╭──
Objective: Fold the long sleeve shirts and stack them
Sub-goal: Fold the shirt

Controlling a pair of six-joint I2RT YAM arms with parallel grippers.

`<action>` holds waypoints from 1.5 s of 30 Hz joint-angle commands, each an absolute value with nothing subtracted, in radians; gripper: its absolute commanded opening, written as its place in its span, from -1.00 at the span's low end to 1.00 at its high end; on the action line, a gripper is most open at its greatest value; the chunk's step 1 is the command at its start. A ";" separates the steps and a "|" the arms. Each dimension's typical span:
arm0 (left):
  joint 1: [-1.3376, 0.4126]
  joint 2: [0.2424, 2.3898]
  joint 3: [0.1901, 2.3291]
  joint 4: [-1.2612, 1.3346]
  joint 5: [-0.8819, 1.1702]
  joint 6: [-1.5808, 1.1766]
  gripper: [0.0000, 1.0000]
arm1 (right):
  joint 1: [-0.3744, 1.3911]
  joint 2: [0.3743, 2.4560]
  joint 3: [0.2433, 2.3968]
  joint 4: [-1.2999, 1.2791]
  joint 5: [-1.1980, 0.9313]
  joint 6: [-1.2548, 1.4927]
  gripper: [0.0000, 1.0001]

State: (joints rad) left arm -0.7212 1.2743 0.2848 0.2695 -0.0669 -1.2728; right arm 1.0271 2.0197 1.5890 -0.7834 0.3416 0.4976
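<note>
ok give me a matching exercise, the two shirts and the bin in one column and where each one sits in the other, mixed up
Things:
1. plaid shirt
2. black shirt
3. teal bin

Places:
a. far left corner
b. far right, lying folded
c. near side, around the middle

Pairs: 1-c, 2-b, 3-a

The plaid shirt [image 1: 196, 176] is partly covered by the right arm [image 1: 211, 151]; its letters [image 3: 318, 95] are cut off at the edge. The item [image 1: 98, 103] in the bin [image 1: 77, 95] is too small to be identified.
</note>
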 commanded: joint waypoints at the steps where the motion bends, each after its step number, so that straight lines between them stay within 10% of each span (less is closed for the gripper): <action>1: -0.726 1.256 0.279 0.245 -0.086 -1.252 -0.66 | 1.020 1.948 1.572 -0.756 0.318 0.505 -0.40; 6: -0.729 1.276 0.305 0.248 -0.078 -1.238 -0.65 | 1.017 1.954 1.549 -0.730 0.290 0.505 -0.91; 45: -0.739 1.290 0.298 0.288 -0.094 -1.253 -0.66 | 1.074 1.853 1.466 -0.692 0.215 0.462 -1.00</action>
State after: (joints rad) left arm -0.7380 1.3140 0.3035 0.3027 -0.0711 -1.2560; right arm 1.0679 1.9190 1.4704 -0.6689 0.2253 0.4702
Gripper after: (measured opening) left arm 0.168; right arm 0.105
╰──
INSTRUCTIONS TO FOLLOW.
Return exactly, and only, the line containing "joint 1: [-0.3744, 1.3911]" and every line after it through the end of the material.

EXERCISE OUTPUT.
  joint 1: [-0.3744, 1.3911]
  joint 2: [0.3743, 2.4560]
  joint 3: [0.2433, 2.3968]
  joint 4: [-1.2999, 1.2791]
  joint 5: [-1.1980, 0.9313]
  joint 6: [-1.2548, 1.4927]
  gripper: [0.0000, 1.0001]

State: (joints rad) left arm -0.7212 1.2743 0.2848 0.2695 -0.0669 -1.2728; right arm 1.0271 2.0197 1.5890 -0.7834 0.3416 0.4976
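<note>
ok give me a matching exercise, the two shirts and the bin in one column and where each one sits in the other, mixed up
Things:
1. plaid shirt
2. black shirt
3. teal bin

Places:
a. far left corner
b. far right, lying folded
c. near side, around the middle

Pairs: 1-c, 2-b, 3-a

The plaid shirt [image 1: 196, 176] is partly covered by the right arm [image 1: 211, 151]; its letters [image 3: 318, 95] are cut off at the edge. The item [image 1: 98, 103] in the bin [image 1: 77, 95] is too small to be identified.
</note>
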 commanded: joint waypoints at the steps where the motion bends, each after its step number, so that straight lines between them stay within 10% of each span (less is closed for the gripper): <action>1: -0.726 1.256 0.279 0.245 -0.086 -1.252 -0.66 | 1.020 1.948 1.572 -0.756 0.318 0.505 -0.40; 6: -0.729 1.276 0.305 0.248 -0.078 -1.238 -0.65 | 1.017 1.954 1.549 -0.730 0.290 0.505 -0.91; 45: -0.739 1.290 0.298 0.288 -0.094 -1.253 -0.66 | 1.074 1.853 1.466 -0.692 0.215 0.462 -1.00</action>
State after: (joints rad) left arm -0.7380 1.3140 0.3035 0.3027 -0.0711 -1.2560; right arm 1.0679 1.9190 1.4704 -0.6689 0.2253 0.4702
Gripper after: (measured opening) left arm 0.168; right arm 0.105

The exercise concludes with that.